◆ **WORK REQUEST**: Leave every image behind and restate the data word for word.

-- THE DATA follows --

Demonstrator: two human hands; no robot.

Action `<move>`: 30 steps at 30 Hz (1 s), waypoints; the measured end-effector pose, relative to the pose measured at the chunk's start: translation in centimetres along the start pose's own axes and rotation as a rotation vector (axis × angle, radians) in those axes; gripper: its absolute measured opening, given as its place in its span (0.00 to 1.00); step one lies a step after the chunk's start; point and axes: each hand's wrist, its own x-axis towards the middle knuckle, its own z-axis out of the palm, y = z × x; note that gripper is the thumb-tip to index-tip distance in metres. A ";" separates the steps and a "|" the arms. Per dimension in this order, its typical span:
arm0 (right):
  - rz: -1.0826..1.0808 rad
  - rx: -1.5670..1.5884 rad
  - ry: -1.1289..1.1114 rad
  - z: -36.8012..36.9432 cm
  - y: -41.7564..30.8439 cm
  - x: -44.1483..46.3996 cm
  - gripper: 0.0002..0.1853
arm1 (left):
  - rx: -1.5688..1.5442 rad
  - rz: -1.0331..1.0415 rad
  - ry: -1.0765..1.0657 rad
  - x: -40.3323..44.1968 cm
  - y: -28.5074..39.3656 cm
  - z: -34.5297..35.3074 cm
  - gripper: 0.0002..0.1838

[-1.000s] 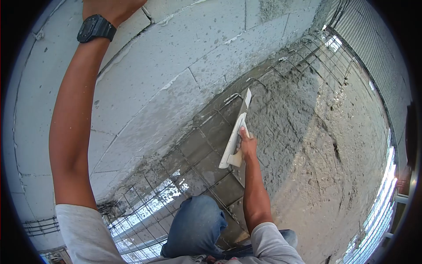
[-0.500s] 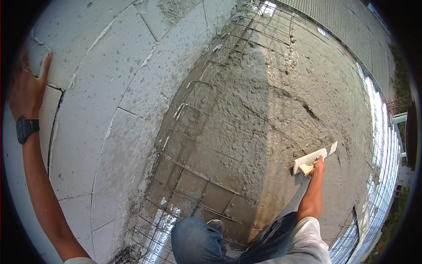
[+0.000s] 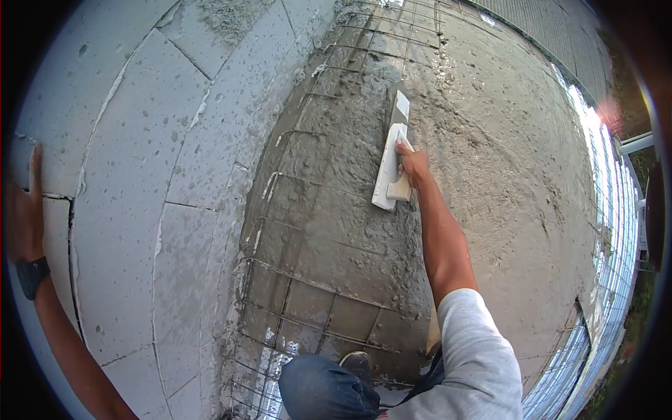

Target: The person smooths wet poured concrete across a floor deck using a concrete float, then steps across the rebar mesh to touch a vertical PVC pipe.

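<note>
Right hand: closed around the handle of the float, a little right of the frame's centre and above it; the right hand [image 3: 414, 166] has its thumb side towards the blade.
Float: the pale float [image 3: 390, 164] lies in the upper middle, its long blade running from near top centre down and slightly left, grey smears near the upper end; whether it presses on the concrete or sits just above, I cannot tell.
Left hand: the left hand [image 3: 26, 218] is at the left edge, dim there, thumb spread wide, holding nothing visible, against the block wall [image 3: 122, 161].
Wrist: black watch [image 3: 33, 277] on the left one.
Concrete: rough wet concrete [image 3: 490, 217] fills the centre and right.
Mesh: bare steel mesh [image 3: 289, 276] shows at lower centre.
Leg: a jeans knee [image 3: 325, 388] at bottom centre, a shoe [image 3: 357, 365] beside it.
</note>
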 end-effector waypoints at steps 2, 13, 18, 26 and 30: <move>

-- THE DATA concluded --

◆ **RESPONSE BOX**:
Demonstrator: two human hands; no robot.

Action `<move>`: 30 steps at 30 Hz (1 s), waypoints; the measured end-effector pose, relative to the pose measured at the chunk's start: translation in centimetres along the start pose's own axes and rotation as a rotation vector (axis × angle, radians) in those axes; gripper: its absolute measured opening, given as its place in its span (0.00 to 1.00); step one lies a step after the chunk's start; point and axes: each hand's wrist, its own x-axis towards the middle knuckle, its own z-axis out of the palm, y = z × x; note that gripper is the thumb-tip to index-tip distance in metres. A ";" separates the steps and a "|" the arms. Per dimension in this order, its typical span:
arm0 (right):
  - rz: -1.0826..1.0808 rad
  - rx: -1.5670..1.5884 rad
  - ry: -1.1289..1.1114 rad
  - z: -36.8012..36.9432 cm
  - y: -41.7564..30.8439 cm
  - x: -44.1483..46.3996 cm
  - gripper: 0.0002..0.1853
arm1 (left):
  - rx: -1.5688..1.5442 rad
  - rz: -1.0331..1.0415 rad
  - ry: -1.0765..1.0657 rad
  - x: -40.3323..44.1968 cm
  - y: -28.5074..39.3656 cm
  - z: -34.5297..35.3074 cm
  - gripper: 0.0002..0.1838

[-1.000s] 
[-0.500s] 
[+0.000s] 

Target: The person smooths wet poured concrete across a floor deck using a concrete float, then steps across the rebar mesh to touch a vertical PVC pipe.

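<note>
Right hand: closed around the handle of the float, a little right of the frame's centre and above it; the right hand [image 3: 414, 166] has its thumb side towards the blade.
Float: the pale float [image 3: 390, 164] lies in the upper middle, its long blade running from near top centre down and slightly left, grey smears near the upper end; whether it presses on the concrete or sits just above, I cannot tell.
Left hand: the left hand [image 3: 26, 218] is at the left edge, dim there, thumb spread wide, holding nothing visible, against the block wall [image 3: 122, 161].
Wrist: black watch [image 3: 33, 277] on the left one.
Concrete: rough wet concrete [image 3: 490, 217] fills the centre and right.
Mesh: bare steel mesh [image 3: 289, 276] shows at lower centre.
Leg: a jeans knee [image 3: 325, 388] at bottom centre, a shoe [image 3: 357, 365] beside it.
</note>
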 end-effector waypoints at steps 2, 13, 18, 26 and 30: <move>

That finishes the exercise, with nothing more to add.